▶ _Exercise instructions_: Give back exactly the stretch of data below from the line holding "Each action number" through the line holding "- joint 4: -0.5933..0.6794", both ends included, and leave the remaining lines out.

(Items from a dataset)
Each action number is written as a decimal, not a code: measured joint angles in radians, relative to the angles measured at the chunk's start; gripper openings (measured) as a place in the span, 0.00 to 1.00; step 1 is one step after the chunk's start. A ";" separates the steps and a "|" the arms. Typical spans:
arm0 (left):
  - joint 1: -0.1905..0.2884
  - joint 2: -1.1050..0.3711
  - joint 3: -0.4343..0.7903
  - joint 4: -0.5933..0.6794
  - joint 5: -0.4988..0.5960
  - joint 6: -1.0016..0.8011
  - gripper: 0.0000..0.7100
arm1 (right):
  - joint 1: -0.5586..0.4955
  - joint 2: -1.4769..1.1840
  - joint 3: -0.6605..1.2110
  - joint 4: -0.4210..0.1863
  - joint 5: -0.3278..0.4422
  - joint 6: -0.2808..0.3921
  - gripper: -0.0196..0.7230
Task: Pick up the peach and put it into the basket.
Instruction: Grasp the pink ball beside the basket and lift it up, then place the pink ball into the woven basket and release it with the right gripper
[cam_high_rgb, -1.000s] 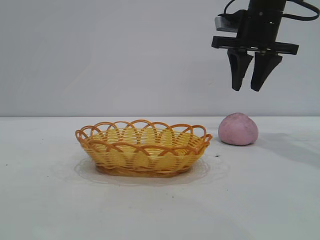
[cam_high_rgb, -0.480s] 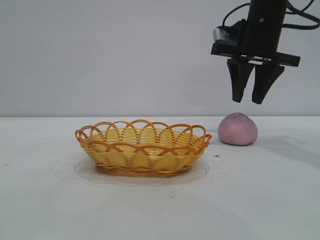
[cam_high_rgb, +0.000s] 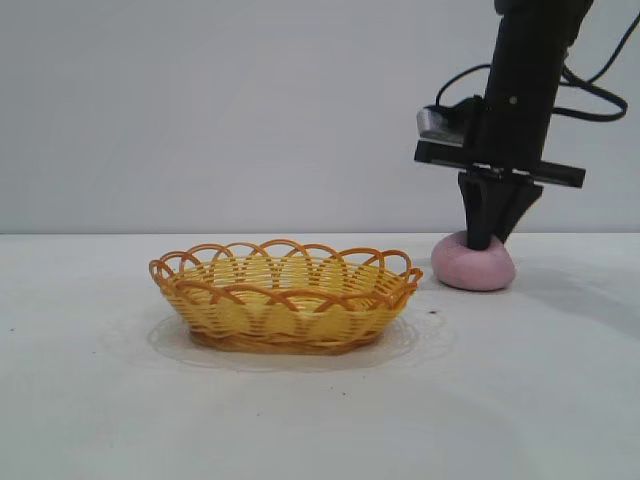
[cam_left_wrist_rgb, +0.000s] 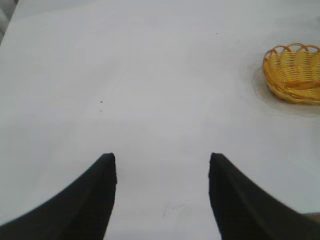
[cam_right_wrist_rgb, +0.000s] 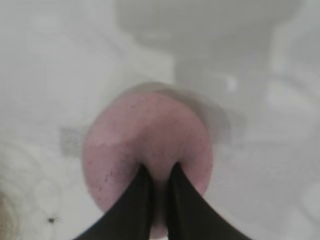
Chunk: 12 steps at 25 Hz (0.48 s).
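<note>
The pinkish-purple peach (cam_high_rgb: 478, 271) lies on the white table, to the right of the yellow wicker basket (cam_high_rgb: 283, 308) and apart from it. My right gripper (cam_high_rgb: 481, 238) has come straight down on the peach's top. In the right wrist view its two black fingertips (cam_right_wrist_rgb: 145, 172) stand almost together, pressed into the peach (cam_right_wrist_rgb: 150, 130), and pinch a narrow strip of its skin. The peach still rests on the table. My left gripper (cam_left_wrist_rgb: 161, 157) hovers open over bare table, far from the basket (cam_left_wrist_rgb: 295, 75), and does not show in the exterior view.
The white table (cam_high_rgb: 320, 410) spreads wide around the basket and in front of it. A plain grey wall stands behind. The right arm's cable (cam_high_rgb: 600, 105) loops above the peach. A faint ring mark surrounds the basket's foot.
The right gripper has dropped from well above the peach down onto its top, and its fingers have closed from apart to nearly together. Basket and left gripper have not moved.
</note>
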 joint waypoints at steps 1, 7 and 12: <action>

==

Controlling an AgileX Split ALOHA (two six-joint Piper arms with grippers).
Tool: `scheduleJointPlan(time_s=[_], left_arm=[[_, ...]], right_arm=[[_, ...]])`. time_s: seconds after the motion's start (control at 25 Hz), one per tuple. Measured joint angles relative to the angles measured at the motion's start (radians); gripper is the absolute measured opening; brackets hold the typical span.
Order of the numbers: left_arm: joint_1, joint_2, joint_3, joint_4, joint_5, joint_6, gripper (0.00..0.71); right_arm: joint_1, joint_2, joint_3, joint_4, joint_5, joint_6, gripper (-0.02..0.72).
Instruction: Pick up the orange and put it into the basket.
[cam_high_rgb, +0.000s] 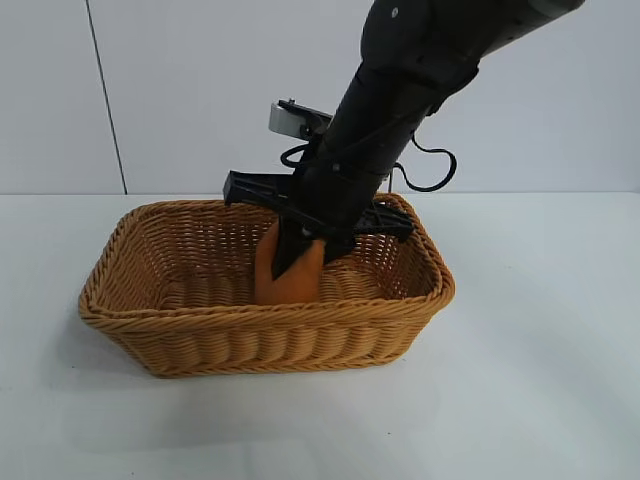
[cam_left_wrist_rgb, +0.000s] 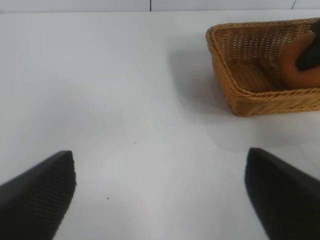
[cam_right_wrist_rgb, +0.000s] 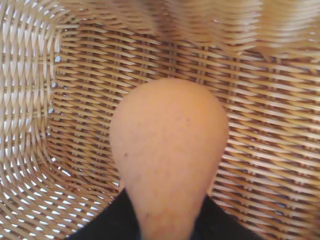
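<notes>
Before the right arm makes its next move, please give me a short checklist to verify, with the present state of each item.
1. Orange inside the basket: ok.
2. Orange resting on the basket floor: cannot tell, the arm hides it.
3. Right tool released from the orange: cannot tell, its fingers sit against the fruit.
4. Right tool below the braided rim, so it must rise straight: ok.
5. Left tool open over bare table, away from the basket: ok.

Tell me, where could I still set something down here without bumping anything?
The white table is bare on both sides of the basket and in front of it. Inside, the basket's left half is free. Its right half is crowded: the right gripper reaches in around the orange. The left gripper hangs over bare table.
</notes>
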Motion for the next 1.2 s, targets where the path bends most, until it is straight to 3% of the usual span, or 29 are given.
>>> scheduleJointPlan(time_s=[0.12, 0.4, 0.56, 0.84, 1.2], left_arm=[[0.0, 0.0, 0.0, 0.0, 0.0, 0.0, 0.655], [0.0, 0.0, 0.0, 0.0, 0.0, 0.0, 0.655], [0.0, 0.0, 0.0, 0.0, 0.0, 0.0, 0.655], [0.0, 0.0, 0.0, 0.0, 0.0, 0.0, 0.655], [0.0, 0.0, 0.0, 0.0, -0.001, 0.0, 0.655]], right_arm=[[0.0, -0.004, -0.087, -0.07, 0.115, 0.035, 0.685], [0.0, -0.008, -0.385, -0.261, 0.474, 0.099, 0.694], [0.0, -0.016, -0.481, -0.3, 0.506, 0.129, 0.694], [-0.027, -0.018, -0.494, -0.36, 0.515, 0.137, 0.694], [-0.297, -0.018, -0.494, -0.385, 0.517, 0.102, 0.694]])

▶ _The answer_:
Each action number is written as a decimal, not a code: measured joint angles in radians, relative to the angles measured at the chunk's start; gripper openings (measured) as a place in the span, 0.00 to 1.00; step 1 is one step after the chunk's start. A ";" separates the steps and a "|" the arms. Typical spans:
arm0 (left):
  - joint 1: -0.1905..0.2884
  - joint 2: -1.1050..0.3711
  - joint 3: -0.4343..0.7903
  - joint 4: -0.5933..0.6794

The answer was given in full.